**WORK ORDER**
Copy out each line in the material below that has the word "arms".

DATA EXTRACT below:

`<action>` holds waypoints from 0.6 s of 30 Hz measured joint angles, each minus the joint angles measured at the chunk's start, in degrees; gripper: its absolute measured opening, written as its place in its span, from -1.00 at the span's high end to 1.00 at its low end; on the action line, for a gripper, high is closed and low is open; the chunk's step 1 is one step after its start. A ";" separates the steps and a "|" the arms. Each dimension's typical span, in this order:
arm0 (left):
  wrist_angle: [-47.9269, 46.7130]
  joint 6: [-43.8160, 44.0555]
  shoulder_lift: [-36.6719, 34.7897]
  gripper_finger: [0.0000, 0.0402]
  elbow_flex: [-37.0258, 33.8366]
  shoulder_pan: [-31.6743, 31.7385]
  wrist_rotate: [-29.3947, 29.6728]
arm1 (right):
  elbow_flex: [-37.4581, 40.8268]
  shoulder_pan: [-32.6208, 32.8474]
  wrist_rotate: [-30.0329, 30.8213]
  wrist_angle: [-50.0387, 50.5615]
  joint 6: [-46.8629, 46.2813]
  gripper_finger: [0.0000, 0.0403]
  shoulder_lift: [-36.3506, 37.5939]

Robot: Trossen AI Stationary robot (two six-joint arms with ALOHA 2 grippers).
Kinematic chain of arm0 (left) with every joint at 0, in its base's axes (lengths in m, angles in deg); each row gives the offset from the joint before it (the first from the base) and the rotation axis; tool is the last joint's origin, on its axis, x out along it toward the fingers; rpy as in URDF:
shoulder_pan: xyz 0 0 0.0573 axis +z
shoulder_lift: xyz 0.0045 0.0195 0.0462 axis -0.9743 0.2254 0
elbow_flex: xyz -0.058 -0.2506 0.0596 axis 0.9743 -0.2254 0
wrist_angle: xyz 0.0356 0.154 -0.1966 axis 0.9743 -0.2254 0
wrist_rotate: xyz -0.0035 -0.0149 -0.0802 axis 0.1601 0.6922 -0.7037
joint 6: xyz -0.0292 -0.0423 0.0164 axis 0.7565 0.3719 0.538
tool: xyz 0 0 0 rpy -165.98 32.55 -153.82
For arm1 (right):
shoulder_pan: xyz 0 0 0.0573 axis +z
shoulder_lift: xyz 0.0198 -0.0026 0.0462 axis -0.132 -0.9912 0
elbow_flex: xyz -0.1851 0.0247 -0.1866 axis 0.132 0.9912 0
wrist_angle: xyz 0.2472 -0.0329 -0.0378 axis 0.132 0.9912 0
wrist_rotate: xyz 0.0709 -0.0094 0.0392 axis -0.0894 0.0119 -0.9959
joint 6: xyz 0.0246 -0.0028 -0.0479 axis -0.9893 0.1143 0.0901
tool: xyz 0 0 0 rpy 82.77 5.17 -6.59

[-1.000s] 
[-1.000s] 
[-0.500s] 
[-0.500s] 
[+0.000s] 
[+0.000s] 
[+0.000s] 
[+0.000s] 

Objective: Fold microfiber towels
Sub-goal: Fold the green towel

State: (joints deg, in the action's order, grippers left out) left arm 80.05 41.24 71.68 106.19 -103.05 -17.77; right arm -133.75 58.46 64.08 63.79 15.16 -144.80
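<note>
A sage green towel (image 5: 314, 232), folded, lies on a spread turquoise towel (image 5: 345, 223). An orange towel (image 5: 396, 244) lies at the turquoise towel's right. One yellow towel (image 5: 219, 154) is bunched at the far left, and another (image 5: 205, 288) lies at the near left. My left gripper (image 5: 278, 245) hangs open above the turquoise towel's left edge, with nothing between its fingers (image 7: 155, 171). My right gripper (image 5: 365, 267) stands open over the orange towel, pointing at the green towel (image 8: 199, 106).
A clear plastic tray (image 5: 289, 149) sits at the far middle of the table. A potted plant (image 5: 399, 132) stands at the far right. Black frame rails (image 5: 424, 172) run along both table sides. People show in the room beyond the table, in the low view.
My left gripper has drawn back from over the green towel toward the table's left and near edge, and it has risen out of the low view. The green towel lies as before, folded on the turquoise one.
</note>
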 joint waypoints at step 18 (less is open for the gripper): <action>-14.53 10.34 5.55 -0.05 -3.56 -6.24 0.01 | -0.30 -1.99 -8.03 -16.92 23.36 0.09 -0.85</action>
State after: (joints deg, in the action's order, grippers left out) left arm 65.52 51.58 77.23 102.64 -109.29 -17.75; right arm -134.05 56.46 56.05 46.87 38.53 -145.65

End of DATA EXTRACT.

**OUTPUT FOR THIS TASK**
`<action>` holds waypoints from 0.6 s of 30 Hz measured joint angles, each minus the joint angles measured at the chunk's start, in degrees; gripper: its absolute measured opening, written as its place in its span, from -1.00 at the span's high end to 1.00 at its low end; on the action line, for a gripper, high is closed and low is open; the chunk's step 1 is one step after its start. A ";" separates the steps and a "|" the arms. Each dimension's typical span, in this order:
Robot: Trossen AI Stationary robot (two six-joint arms with ALOHA 2 grippers).

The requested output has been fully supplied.